Der Bericht zeigt, dass einige Zentralbanken eine fortlaufende Nettokauf-Rekordlinie für Gold beibehalten haben. Von November 2024 bis Februar 2026 wurden insgesamt 44 Tonnen Gold angekauft; die Tschechische Republik meldete den 36. Monat in Folge mit Nettokäufen. China stockt seit dem 16. Monat in Folge seine Goldbestände auf.
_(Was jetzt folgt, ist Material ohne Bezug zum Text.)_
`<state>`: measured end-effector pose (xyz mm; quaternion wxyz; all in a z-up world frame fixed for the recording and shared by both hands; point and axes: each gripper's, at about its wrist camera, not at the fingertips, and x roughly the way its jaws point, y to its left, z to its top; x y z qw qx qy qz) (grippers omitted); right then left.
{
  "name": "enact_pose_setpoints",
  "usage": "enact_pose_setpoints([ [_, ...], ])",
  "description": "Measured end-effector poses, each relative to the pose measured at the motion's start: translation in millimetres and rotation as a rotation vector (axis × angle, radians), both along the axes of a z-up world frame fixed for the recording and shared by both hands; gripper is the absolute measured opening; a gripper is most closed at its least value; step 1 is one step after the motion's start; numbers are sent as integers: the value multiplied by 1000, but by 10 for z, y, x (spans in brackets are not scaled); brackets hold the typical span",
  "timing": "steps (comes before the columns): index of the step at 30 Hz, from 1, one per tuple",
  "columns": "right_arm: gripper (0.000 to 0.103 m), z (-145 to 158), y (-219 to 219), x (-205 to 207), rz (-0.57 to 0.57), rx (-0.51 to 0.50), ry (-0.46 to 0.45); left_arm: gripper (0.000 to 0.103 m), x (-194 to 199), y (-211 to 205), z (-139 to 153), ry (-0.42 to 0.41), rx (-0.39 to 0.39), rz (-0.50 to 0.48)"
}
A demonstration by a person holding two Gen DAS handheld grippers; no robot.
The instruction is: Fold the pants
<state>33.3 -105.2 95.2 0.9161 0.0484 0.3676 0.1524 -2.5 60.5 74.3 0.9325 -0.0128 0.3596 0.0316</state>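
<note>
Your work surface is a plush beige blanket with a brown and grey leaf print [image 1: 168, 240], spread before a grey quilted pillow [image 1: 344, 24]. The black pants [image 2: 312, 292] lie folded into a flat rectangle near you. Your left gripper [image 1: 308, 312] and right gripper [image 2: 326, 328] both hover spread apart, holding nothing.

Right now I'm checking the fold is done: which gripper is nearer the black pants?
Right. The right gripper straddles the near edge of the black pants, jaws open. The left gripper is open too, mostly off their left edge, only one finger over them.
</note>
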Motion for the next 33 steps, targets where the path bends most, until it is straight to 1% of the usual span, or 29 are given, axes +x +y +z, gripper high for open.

Eine Research-Notiz von Goldman Sachs Ende März stellte fest, dass die mittelfristigen Aussichten für Gold weiterhin solide seien, gestützt durch die anhaltenden Goldkäufe der Zentralbanken und weil die US-Notenbank in diesem Jahr voraussichtlich noch zweimal die Zinsen senken wird. Bis Ende des Jahres sei ein Anstieg des Goldpreises auf 5400 US-Dollar je Unze möglich. UBS erwartete Ende März, dass der Zielpreis für Gold zu Beginn des Jahres 2027 bei 5900 US-Dollar je Unze liegen wird.